# Week 8 - Hypothesis Testing
A way to check if results are statistically significant or just random chance.  `

Scenario (Week 6):  
You want to track customer average wait time  
But, you can't track every customer - too many people  
- Take random sample of customers  
CLT:  
- If you take lots of random samples, the distribution of the sample means will  
    look like a bell curve (normal) even if the original data isn't.  

Question:  
Can we prove our average waiting time is under 5 minutes?  


## Learning Outcomes
- Demonstrate an understanding of one-sample and two-sample hypothesis testing
    for normal random variables, and the difference between one-sided and two sided
    testing.
- Apply basic hypothesis testing to data.

We ask if there is evidence against a null hypothesis  
$$H_0 : Null hypothesis$$  
$$vs   $$
$$H_A Alternative hypothesis$$  

Null hypothesis is always default position  
“is there sufficient evidence in the data to dismiss the  
hypothesis that μ is equal to some fixed value μ0?”  

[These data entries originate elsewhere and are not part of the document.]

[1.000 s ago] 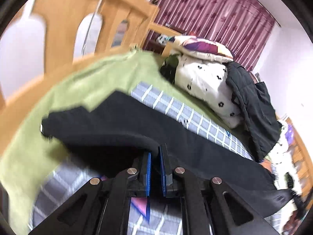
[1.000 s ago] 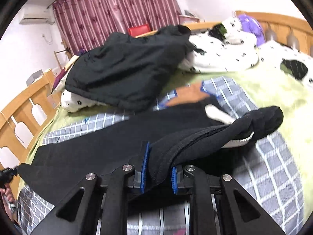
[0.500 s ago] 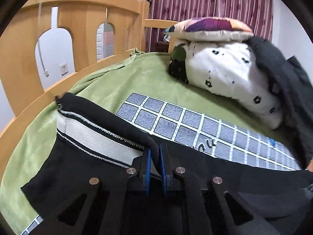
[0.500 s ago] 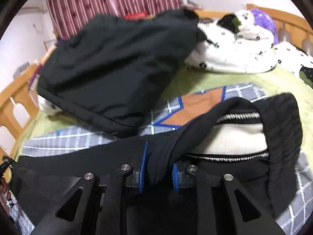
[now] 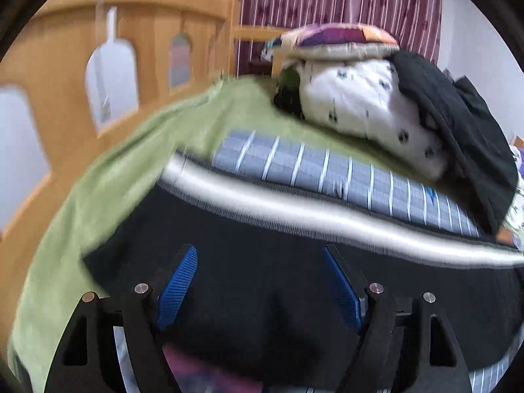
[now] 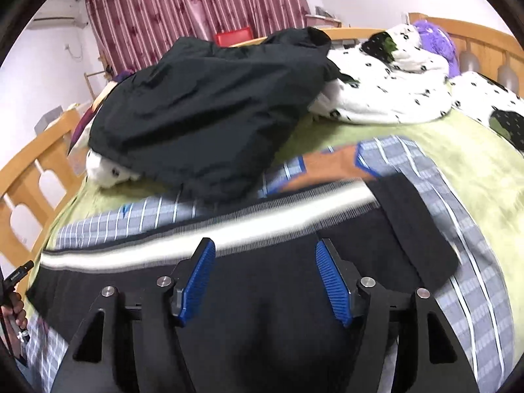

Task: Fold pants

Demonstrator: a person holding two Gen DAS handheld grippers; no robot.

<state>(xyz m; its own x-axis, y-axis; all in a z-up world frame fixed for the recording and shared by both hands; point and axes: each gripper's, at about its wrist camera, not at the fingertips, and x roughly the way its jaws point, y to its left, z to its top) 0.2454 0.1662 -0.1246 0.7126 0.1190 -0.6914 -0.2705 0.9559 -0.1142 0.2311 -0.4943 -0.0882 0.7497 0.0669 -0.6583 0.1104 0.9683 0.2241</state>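
The soft knit pants (image 6: pixel 278 294) are black with a white band edged in fine grey ribbing along the waist. They're lying on a grey-blue checked sheet with white lines (image 5: pixel 327 170) and an orange patch outlined in blue (image 6: pixel 330 167), all over a lime-green plush blanket (image 5: pixel 108 190). Black puffy jacket (image 6: pixel 209 111), white quilt with little black marks (image 6: pixel 386 98), maroon striped curtains (image 6: pixel 183 9), honey-coloured wooden bed rail (image 5: pixel 59 75).

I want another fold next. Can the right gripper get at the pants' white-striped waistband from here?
Probably yes: the right gripper stands open over the pants, and the waistband lies uncovered just beyond its fingertips.
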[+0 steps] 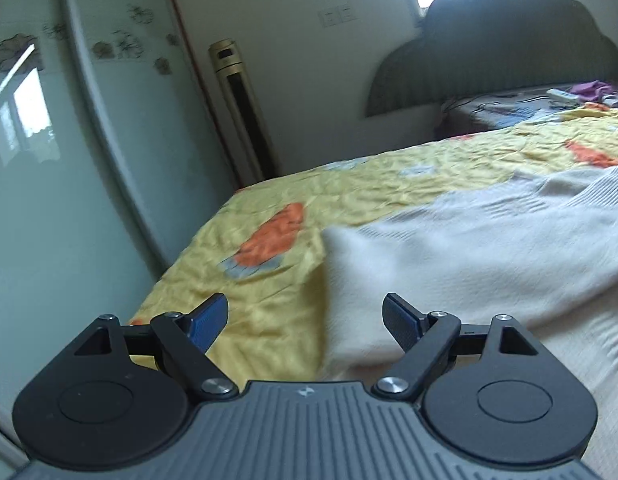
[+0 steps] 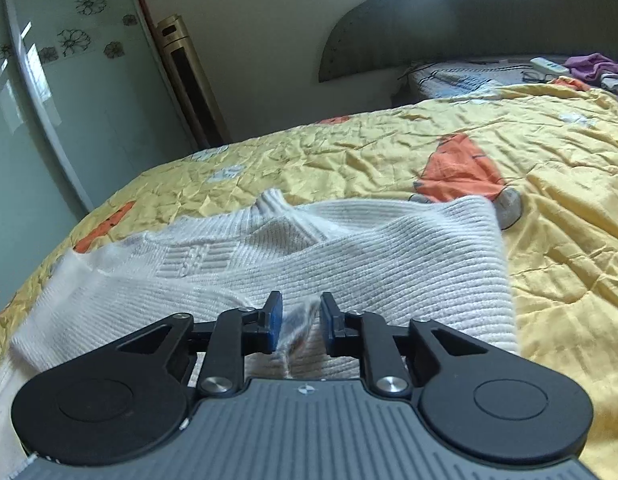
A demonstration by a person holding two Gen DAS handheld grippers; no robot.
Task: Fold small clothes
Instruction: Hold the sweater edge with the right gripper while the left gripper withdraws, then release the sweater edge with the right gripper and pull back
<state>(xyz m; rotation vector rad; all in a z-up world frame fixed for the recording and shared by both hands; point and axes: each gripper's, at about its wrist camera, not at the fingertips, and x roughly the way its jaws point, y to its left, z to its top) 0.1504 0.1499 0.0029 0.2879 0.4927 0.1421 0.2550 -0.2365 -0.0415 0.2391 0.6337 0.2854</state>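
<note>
A white ribbed knit sweater [image 2: 389, 256] lies partly folded on a yellow bedspread [image 2: 389, 152], one layer laid over another. My right gripper [image 2: 301, 300] hovers low over its near edge. The jaws stand a little apart, and a loose ridge of the knit rises between the blue pads [image 2: 275, 320] without being pinched. In the left wrist view the same sweater [image 1: 469, 248] spreads to the right, with a raised corner near the middle. My left gripper [image 1: 305, 304] is wide open above that sweater edge and the yellow bedspread [image 1: 269, 184], holding nothing.
The bed's left edge drops off toward a glass wardrobe door [image 1: 49, 140] and a gold tower fan [image 1: 237, 100]. A dark padded headboard [image 1: 501, 48] stands at the far end. A purple cloth [image 2: 589, 66] and a remote [image 2: 549, 65] lie near it.
</note>
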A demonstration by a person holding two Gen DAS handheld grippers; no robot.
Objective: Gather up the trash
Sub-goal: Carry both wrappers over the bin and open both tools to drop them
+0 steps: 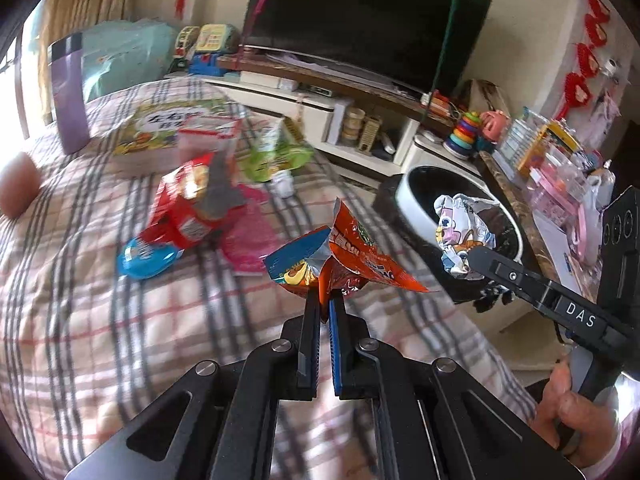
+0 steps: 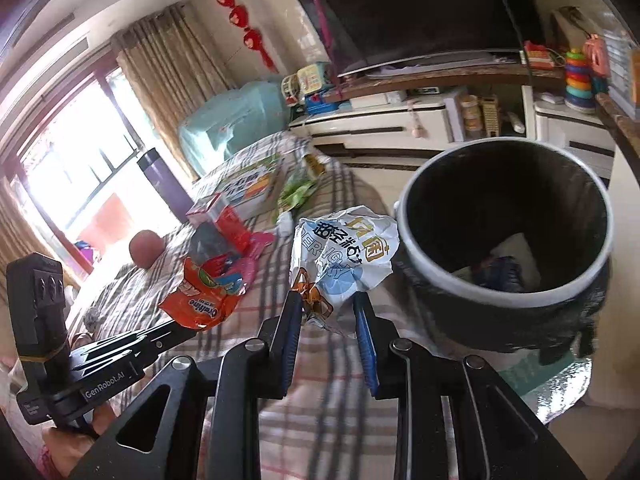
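Observation:
My left gripper [image 1: 325, 300] is shut on a crumpled orange snack wrapper [image 1: 352, 258] and holds it above the plaid bed [image 1: 80, 312]. It also shows in the right wrist view [image 2: 200, 300]. My right gripper [image 2: 326, 300] is shut on a crumpled white wrapper [image 2: 344, 256], just left of the round trash bin [image 2: 508, 240]. In the left wrist view that white wrapper [image 1: 460, 236] hangs at the bin's rim [image 1: 404, 196]. The bin holds some trash at its bottom.
On the bed lie a red snack packet [image 1: 188, 208], a blue wrapper [image 1: 146, 258], a pink wrapper [image 1: 248, 244], a green packet [image 1: 276, 156], a book [image 1: 176, 128] and a purple bottle [image 1: 68, 96]. A TV cabinet [image 1: 340, 92] with toys stands behind.

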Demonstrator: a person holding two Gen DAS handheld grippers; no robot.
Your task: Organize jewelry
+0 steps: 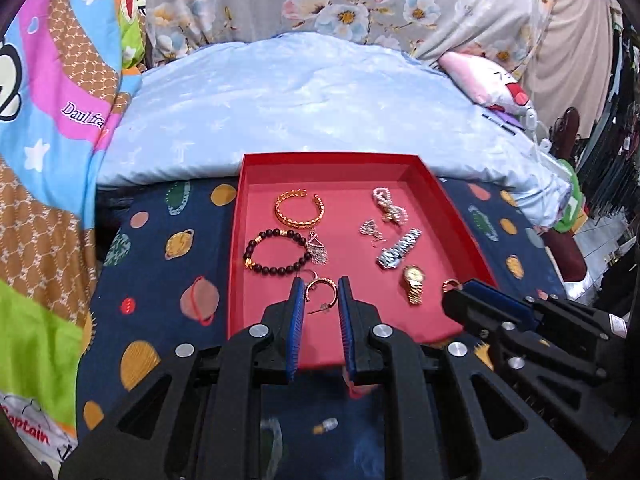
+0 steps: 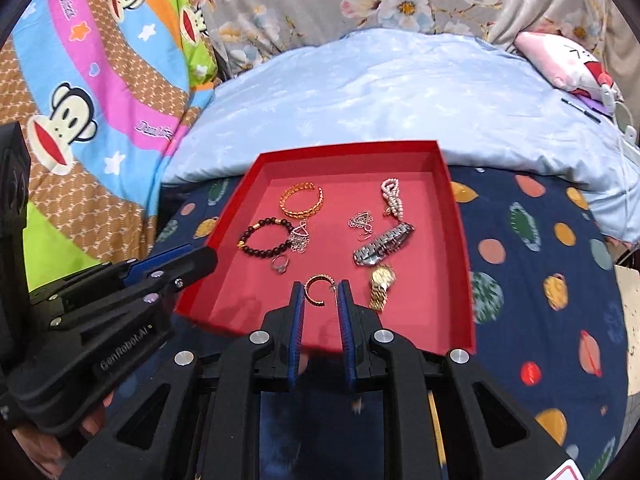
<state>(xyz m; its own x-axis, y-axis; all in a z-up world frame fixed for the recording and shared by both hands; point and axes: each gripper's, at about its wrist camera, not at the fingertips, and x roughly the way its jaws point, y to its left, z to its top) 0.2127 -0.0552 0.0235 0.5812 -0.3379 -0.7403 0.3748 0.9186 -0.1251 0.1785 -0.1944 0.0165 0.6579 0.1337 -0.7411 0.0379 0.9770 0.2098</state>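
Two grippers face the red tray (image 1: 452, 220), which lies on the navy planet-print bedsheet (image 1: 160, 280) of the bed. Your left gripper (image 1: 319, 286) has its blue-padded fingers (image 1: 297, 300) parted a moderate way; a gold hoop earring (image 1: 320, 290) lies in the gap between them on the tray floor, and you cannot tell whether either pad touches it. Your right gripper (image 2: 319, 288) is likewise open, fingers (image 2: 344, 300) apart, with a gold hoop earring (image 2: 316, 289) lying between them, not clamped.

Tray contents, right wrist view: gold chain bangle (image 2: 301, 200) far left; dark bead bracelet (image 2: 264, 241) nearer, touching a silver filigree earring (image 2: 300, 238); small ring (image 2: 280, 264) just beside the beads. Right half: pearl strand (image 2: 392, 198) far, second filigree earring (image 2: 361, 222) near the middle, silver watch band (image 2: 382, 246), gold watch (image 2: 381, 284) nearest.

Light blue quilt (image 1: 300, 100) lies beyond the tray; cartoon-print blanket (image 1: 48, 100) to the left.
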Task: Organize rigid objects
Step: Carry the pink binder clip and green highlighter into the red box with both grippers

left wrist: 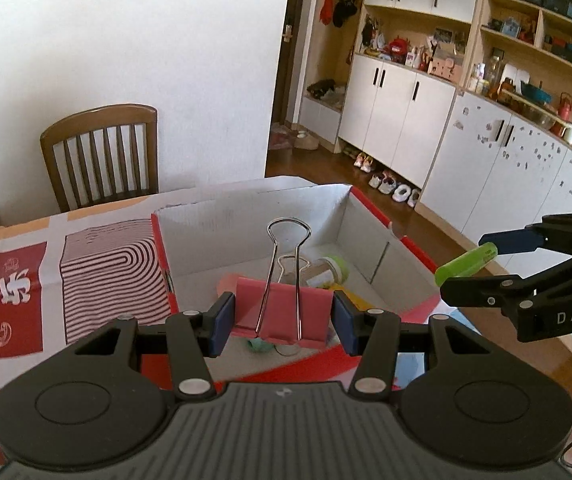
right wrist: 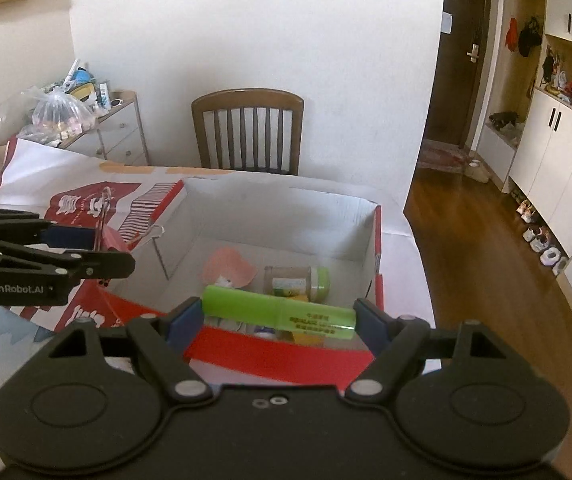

- We use the Neyman-Pearson framework to answer questions like this  
- We are interested in the evidence against the null hypothesis
    contained in our data  
- To do this, we ask: “How likely would it be to see our data
    sample y by chance if the null hypothesis were true?”  
- So key ideas  
    - We assume null hypothesis is true;  
    - We calculate the probability of observing our sample by chance
    if it were true.  
- The smaller this probability, the stronger the evidence against
    our null being true since our data is the realisation of true
    events and our assumption is just our assumption  


1. Calculate the μ  
= $\frac{1}{n} \sum_{i=0}^{n}{y_i}$  

2. Calculate the z-score  
$Z_n = \frac{\hat\mu - \mu}{\sigma/\sqrt{n}}$  
Zi ~ N(0, 1)  

3. Two-sided:  
P = 1 - P(-|Zi| < Z < |Zi|>)  
= 2P(Z < -|Zi|)  

4. We can informally grade the p-value: for
- p > 0.05 we have weak/no evidence against the null;
- 0.01 < p < 0.05 we have moderate evidence against the null;
- p < 0.01 we have strong evidence against the null.
This correlates to <5%, 1-5%, <1% chance that it would've happened if the null hypothesis were true, thus being unlikely enough that it was just chance.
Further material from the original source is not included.